The dataset contains the following variables:
Second Mortgage: Households with a second mortgage statistics Home Equity: Households with a home equity loan statistics Debt: Households with any type of debt statistics Mortgage Costs: Statistics regarding mortgage payments, home equity loans, utilities, and property taxes Home Owner Costs: Sum of utilities and property taxes statistics Gross Rent: Contract rent plus the estimated average monthly cost of utility features High school Graduation: High school graduation statistics Population Demographics: Population demographics statistics Age Demographics: Age demographic statistics Household Income: Total income of people residing in the household Family Income: Total income of people related to the householder Objectives:
To create a statistical model to predict the potential demand in dollars amount of loans for each region in the USA based on monthly family income and rental of real estate. To create a dashboard that would refresh periodically post-data retrieval from the agencies. To demonstrate relationships and trends for the key metrics such as the number of loans, average rental income, monthly mortgage and owner's cost, family income vs. mortgage cost comparison across different regions. To analyze the dataset using exploratory data analysis techniques, such as data visualization, to gain insights into the population density, age demographics, and debt analysis. To perform correlation analysis for all the relevant variables by creating a heatmap.
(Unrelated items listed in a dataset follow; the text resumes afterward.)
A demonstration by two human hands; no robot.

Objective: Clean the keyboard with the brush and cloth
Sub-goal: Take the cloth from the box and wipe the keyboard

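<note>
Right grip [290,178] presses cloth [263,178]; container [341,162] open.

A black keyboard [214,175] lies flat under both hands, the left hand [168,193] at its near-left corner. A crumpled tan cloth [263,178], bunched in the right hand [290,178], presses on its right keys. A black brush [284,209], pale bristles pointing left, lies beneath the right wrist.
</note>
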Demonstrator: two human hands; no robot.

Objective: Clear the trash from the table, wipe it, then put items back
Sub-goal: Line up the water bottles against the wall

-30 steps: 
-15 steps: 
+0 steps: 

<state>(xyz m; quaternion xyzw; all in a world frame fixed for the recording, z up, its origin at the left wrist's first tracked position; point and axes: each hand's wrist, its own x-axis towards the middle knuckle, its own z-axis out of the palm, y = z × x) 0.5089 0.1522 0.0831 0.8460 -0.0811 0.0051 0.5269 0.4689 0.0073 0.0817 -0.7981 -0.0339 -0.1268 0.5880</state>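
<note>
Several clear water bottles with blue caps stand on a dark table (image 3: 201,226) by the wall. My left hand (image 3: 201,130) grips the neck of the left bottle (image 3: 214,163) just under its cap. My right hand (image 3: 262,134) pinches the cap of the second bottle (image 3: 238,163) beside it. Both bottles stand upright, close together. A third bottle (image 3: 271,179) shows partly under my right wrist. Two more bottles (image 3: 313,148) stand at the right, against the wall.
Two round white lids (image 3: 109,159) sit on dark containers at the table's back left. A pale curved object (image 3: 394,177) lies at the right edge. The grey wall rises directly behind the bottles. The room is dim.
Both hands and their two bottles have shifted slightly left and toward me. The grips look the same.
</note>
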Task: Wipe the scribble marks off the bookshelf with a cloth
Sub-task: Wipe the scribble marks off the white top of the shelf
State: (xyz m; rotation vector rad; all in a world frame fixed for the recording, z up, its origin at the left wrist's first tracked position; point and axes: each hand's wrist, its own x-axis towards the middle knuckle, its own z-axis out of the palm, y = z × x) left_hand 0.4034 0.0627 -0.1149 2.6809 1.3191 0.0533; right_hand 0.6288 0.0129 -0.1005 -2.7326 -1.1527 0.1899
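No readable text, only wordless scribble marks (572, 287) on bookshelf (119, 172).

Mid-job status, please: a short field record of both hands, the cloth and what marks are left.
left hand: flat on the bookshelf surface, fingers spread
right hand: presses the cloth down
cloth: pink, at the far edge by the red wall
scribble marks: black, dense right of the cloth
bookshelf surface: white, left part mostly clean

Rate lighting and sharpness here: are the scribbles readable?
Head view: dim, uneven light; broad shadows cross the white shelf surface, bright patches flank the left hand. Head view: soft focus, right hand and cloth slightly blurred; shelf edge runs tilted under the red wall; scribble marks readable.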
Technologies Used:
Python - for data analysis and machine learning
Excel - for data cleaning, transformation, and visualization
Tableau - for data reporting
In conclusion, this project aims to gain actionable insights into mortgage-backed securities, geographic business investment, and real estate analysis. A statistical model has been created to predict the potential demand in dollars amount of loans for each region in the USA based on monthly family income and rental of real estate. A dashboard has been created that would refresh periodically post-data retrieval from the agencies. The dashboard demonstrates relationships and trends for the key metrics such as the number of loans, average rental income, monthly mortgage and owner's cost, family income vs. mortgage cost comparison across different regions. The dataset has been analyzed using exploratory data analysis techniques, such as data visualization, to gain insights into the population density, age demographics, and debt analysis. Finally, correlation analysis has been performed for all the relevant variables by creating a heatmap. The project used R for data analysis and machine learning, Excel for data cleaning, transformation, and visualization, and Tableau for data reporting.